- Promotional poster for the film
- Directed by: Curtis Elliott Ben Scholle
- Produced by: Curtis Elliott Ben Scholle
- Starring: Maurice Bradley Anthony Dorsey Curtis Elliott Bryant Johnson
- Cinematography: Maurice Bradley Martin Cervino Anthony Dorsey Joe Meier Zak Mussig
- Edited by: Ben Scholle
- Music by: Vince Deloney, including "High All Day" Ben Scholle
- Distributed by: Brave New Theaters
- Release dates: March 2005 (New York International Independent Film and Video Festival); July 28, 2007 (United States);
- Running time: 77 minutes
- Country: United States
- Language: English

= Hairkutt =

Hairkutt is a 2005 documentary film by Curtis Elliott and Ben Scholle.

==Plot==
The film stars Bryant "HairKutt" Johnson, director Elliott, Maurice Bradley, and Anthony Dorsey as four friends from St. Louis, Missouri, who travel to a remote cabin in the Great Smoky Mountains of Tennessee. Their plan is to spend a week together to help Hairkutt quit his 15-year addiction to heroin.

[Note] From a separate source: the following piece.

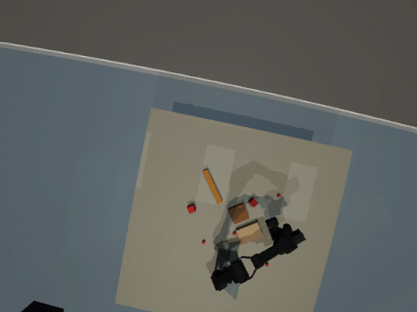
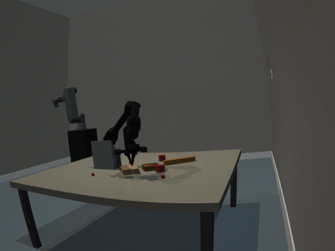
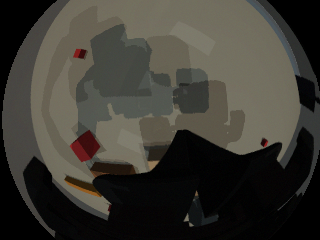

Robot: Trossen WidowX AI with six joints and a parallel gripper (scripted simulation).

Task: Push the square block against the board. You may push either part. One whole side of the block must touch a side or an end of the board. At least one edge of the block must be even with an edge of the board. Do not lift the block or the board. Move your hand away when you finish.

Hairkutt longs to end his heroin addiction in order to finally care for his daughter and to realize his dream of running his own hair-cutting business. His friends, particularly Curtis Elliott, want to help him, so they travel to a cabin in Tennessee, cover its carpeting with plastic sheeting, and prepare restraining ropes on one of the beds. Hairkutt will attempt to quit cold turkey.

It is stated that 99% of attempts to quit heroin cold turkey are unsuccessful.

During the first night, Hairkutt experiences severe withdrawal symptoms while his friends remain with him and provide support. Over the following nights, his condition fluctuates as they care for him and challenge him to confront his addiction, leaving uncertain whether he will recover or continue to deteriorate.

==Cast==
- Reese ... Maurice Bradley (himself)
- Lark ... Anthony Dorsey (himself)
- Curtis ... Curtis Elliott (himself)
- HairKutt ... Bryant Johnson (himself)

==Format==
The cinematography is amateur, yet expertly edited by filmmaker Scholle, and spliced together with interviews with the participants. Subtitle explanations of the story as it unfolds and background on the history of drugs and violence in St. Louis complement the scenes.

Original music by Ben Scholle and Vince Deloney adds texture.

==Reception==
The film won accolades at several documentary film festivals, including Best Documentary at the St. Louis Filmmakers Showcase and the New York International Independent Film and Video Festival.